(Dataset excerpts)
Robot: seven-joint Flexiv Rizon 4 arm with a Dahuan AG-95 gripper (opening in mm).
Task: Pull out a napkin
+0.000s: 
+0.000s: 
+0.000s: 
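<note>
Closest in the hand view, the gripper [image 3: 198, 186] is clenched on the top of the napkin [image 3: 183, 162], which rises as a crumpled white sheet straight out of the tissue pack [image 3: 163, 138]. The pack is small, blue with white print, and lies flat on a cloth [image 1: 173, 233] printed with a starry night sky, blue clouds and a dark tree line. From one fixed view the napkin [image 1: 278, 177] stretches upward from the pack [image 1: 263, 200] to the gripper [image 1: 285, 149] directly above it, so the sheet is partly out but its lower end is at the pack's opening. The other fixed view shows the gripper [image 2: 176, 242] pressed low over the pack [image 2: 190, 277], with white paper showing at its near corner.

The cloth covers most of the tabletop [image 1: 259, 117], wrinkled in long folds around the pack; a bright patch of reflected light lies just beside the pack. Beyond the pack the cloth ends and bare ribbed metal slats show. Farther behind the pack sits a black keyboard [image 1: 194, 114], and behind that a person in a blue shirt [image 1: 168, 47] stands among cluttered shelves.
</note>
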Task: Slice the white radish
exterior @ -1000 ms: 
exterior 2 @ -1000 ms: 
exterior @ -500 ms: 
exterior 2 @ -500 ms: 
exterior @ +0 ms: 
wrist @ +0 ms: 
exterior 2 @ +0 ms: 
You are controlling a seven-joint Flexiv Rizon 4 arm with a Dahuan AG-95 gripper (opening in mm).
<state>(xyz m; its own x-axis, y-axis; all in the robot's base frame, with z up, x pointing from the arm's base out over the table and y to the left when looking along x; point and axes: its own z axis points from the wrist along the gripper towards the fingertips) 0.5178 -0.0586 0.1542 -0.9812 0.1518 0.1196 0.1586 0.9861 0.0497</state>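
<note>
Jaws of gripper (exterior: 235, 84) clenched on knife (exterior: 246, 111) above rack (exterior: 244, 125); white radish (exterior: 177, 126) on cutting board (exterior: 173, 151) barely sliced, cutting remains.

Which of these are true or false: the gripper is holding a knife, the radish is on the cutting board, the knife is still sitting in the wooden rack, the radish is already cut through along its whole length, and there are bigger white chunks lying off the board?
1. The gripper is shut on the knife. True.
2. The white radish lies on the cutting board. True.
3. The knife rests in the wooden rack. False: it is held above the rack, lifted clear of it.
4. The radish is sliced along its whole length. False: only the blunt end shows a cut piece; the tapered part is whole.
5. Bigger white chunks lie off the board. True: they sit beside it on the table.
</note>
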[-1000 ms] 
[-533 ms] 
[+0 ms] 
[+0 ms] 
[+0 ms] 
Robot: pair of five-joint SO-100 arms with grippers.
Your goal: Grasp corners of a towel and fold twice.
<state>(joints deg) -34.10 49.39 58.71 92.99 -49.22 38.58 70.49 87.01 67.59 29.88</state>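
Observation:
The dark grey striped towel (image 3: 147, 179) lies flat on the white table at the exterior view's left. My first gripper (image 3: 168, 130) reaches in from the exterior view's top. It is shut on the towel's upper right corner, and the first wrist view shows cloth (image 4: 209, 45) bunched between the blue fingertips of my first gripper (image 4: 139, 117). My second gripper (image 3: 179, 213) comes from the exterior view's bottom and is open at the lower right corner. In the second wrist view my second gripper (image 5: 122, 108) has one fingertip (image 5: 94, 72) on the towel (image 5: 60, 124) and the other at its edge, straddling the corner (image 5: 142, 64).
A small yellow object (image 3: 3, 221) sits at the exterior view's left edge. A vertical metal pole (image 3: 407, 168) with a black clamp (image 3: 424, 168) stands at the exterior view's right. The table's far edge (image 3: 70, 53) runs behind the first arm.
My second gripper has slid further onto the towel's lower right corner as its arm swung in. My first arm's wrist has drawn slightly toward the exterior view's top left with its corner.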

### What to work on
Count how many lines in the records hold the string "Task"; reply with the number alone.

### Response
2